Work required =>
Across all the entries, how many lines hold "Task"? Answer with that number and nothing else.
- - -
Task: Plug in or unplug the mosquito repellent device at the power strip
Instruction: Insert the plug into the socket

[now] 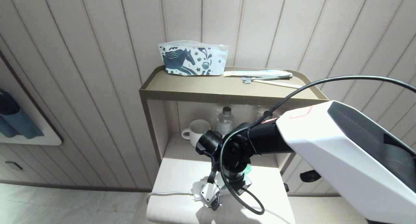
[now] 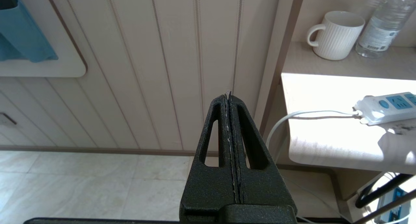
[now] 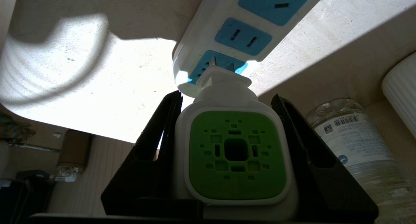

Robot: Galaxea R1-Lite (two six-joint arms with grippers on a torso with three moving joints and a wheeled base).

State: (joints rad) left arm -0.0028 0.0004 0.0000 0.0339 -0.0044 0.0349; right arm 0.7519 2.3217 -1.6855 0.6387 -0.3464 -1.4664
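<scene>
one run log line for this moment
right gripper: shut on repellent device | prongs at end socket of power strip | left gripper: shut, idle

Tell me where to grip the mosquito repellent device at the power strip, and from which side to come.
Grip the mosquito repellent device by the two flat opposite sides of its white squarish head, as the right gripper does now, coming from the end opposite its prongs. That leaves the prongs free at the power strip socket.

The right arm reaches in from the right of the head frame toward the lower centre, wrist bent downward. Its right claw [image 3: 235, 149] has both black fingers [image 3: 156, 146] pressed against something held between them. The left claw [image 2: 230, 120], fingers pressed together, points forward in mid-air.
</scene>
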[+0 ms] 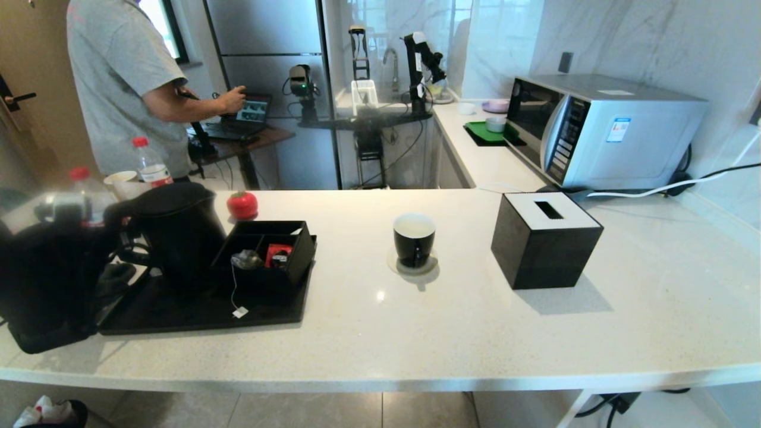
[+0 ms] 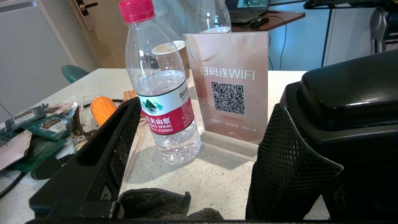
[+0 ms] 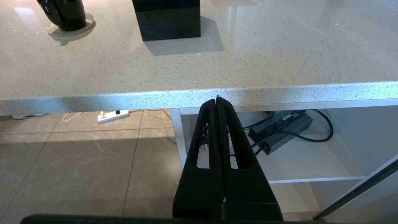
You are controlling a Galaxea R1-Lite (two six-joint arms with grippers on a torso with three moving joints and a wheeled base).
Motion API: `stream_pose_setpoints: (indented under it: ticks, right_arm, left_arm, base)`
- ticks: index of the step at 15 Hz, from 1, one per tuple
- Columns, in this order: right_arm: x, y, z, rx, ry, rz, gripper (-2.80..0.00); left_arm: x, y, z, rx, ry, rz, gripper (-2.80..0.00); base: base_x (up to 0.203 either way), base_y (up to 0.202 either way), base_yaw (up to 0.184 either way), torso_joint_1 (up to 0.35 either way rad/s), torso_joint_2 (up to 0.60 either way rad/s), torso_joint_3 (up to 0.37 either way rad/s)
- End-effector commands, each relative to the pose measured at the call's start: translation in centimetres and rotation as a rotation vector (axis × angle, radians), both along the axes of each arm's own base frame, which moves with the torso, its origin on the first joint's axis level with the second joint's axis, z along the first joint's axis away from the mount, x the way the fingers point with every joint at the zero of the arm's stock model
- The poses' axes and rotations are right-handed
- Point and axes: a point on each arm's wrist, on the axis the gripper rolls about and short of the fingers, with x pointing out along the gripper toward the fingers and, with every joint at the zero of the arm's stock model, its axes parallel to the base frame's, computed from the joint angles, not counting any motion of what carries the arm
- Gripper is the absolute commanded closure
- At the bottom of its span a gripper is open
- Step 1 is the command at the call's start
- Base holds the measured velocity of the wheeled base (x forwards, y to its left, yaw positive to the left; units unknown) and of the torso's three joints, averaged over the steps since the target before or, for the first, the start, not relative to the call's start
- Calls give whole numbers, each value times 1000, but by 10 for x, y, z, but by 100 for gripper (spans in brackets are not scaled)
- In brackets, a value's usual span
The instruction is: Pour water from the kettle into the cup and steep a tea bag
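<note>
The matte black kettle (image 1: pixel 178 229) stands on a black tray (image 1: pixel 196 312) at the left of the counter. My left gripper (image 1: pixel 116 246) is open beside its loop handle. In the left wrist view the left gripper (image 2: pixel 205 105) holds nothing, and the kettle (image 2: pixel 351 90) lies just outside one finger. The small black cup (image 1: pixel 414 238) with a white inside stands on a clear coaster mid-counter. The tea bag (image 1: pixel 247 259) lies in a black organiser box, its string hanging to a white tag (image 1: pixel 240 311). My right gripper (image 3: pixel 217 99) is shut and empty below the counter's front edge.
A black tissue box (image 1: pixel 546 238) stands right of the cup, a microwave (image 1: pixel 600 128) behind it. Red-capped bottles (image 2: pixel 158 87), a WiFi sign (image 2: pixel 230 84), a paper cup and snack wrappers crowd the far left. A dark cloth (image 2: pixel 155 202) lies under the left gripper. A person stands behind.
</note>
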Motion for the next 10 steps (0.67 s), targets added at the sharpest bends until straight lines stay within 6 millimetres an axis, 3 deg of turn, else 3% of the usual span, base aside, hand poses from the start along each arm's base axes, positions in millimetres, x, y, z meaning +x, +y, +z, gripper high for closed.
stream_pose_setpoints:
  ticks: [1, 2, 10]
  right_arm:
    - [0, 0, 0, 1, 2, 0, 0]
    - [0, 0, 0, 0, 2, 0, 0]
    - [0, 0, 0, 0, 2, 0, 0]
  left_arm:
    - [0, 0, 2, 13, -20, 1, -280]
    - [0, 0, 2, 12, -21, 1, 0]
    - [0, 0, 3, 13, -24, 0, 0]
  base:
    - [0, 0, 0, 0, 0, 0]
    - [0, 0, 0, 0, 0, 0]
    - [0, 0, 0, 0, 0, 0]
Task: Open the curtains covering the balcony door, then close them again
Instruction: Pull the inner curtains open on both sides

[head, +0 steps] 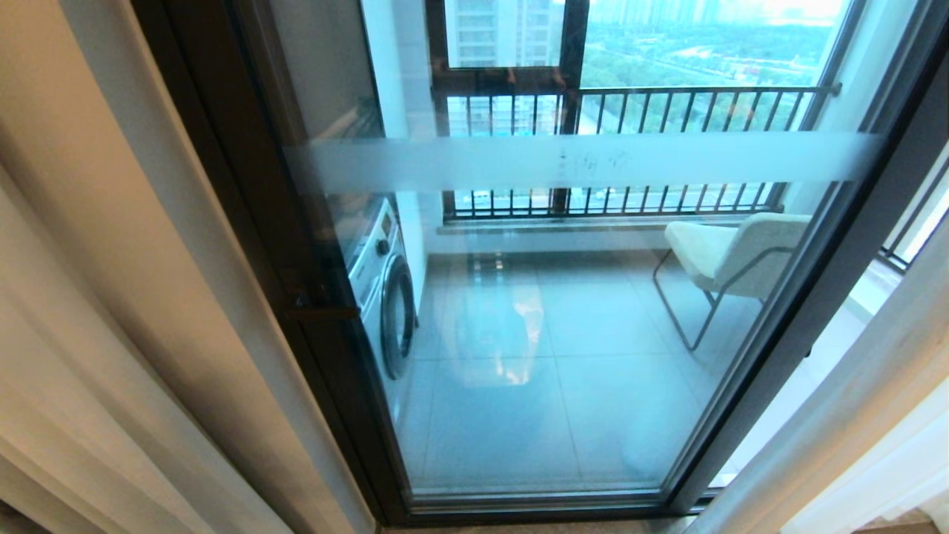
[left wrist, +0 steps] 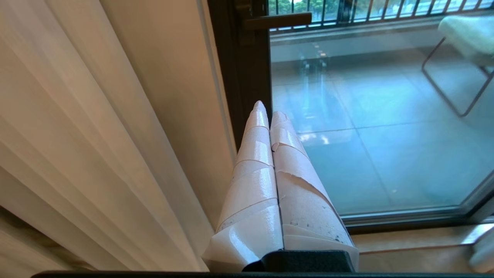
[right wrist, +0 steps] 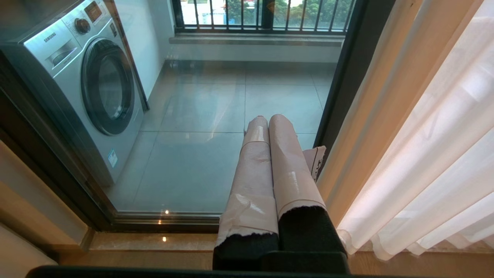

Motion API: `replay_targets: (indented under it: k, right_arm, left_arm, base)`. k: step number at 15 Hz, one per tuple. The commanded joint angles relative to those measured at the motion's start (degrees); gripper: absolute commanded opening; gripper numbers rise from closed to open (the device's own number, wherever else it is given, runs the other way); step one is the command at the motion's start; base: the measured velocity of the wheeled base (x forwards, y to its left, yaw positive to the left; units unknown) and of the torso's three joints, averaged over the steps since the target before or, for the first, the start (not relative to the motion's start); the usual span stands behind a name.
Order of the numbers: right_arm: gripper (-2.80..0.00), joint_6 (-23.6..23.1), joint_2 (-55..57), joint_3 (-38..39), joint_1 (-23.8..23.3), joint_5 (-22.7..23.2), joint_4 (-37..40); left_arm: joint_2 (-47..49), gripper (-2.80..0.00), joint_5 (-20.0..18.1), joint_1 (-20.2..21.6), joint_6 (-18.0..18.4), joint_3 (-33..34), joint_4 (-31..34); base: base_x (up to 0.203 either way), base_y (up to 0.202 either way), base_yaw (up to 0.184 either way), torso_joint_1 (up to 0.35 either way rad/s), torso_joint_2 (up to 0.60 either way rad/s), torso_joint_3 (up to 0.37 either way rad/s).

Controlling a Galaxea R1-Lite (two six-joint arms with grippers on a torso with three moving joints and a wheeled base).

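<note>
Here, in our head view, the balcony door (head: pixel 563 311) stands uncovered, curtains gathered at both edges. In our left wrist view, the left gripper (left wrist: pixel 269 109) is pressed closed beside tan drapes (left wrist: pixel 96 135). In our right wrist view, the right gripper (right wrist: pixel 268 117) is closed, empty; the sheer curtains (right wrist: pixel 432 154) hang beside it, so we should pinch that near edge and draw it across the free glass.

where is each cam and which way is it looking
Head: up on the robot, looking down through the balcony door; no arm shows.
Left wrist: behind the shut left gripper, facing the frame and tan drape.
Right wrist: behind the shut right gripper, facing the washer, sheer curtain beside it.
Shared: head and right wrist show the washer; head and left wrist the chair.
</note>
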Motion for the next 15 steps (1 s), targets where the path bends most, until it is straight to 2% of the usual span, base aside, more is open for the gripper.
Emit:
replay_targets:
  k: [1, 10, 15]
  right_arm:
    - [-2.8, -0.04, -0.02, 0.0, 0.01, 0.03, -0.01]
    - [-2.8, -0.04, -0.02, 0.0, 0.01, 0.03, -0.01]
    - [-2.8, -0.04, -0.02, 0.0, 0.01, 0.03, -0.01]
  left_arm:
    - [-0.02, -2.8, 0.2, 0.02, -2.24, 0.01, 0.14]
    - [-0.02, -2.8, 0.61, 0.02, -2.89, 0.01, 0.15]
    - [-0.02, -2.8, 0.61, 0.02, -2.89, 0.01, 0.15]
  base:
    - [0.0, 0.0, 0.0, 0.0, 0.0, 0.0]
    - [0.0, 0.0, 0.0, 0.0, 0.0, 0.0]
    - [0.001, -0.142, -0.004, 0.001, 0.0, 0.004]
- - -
Output for this exercise =>
2